View attachment 92198

Several times I've had to abort landings because of geese on or near the runway. They sometimes gather on the runway, and I've had to taxi onto the runway at midfield, edge right up to them, and gun the engine to get them to waddle off to the side. By the time you taxi from the hangar to the runway your tires are covered in green goose guano. :mad: A C-152 from a nearby field dropped in at VUO for a touch-and-go. On the 'go' they encountered a flock of geese. They took one in the wing leading edge, and one went through the windshield, between the student and instructor, all the way back to the tailcone. They landed safely, but the airplane needed a new wing, a new windshield and an industrial-strength interior detail job. :eek:

I happened to be shooting landings in my new Sport Cub when by chance a Portland TV station came out to the airport to do a story on the airport's battle with the critters.


I was out there a few weeks ago. A flight of what seemed like about a hundred of them was heading Eastbound on what was a perfect right down wind for 26
 
I read that there is a new "network" (think cellular phone network where your calls move seamlessly from one tower to the next, to the next...) being developed for drones. As batteries become stronger, you could fly your drone 30 miles away, drop your flowers off to your girlfriend's house and then fly the drone back... seamlessly.

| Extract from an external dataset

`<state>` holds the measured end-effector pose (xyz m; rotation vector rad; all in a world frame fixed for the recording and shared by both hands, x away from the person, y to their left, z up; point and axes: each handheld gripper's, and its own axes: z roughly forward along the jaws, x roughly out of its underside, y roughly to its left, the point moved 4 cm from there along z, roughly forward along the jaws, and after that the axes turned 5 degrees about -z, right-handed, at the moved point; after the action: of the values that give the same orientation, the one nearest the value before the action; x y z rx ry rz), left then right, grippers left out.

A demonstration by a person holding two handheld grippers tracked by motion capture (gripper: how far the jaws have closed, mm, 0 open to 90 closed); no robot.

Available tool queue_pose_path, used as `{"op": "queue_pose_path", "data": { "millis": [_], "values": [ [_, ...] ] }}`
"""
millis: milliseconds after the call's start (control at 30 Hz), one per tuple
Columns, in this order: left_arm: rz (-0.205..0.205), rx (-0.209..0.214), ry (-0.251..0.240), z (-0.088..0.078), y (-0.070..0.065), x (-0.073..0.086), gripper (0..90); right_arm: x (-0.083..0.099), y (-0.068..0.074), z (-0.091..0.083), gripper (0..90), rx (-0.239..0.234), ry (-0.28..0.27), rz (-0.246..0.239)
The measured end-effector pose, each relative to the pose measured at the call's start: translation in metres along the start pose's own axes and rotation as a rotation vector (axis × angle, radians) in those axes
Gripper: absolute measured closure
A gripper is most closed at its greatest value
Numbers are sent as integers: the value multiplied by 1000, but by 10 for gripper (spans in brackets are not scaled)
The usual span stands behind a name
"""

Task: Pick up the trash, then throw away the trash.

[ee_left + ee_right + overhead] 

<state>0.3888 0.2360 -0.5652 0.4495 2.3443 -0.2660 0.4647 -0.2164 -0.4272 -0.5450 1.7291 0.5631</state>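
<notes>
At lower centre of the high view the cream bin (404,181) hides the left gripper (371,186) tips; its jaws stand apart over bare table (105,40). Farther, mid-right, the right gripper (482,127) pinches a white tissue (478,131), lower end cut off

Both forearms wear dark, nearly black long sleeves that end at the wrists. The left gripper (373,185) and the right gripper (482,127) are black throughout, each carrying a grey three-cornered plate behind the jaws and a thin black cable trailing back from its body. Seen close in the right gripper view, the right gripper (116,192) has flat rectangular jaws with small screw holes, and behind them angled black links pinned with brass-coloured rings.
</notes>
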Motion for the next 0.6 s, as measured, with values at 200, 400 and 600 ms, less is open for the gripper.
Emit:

That will NOT be good for planes.
That is correct. There are several being developed.
 
These mechanical birds need similar transponder rules that we (GA) have...at some point before it gets insane up there.
An "air traffic management" system is under development too. That could feed ATC (unless the Feds build it). Such a system would allow monitoring by various agencies.
 
I once clobbered 9 or 10 Seaguls on a runway that shall remain nameless......in a turbine aircraft that shall remain nameless. Broke out at 200 and a Half, flared and was then treated to the sight of a whole Flock of Seagulls (not the band) sleeping on the nice warm runway. It sounded like popcorn. None went in an inlet so other than blood and feathers.....we were groovy.
 
I suddenly remembered my Charlemagne. 'Let my armies be the rocks and the trees and the birds in the sky'
 
One of my old mentors said his first flying job, back in the 40's, was to scare birds away from rice fields around Beaumont, TX. He said he hit a ton of them but it never damaged the Cub.

I have hit several over the years, even 2 down engines of jets, the only damage was one night in a KA200. We never knew we hit the one in the KA but it sure put a large dent in the right wing. Found the damage after we landed.

My Dad hit one in the upper teens in a Viscount at the bottom outside corner of the windshield. Blood and guts came through then some was sucked back by the pressurization and sealed the leak. Unfortunately most came through and covered him.
 
You don't want to know what happened to that flock after we reported the bird strikes. Lets just say Fins and Feathers was given carte blanche, a shotgun and a clear runway .......not a good day to be a Seagull.
 
I also may have clobbered an Eagle once......I have a bird magnet. True story.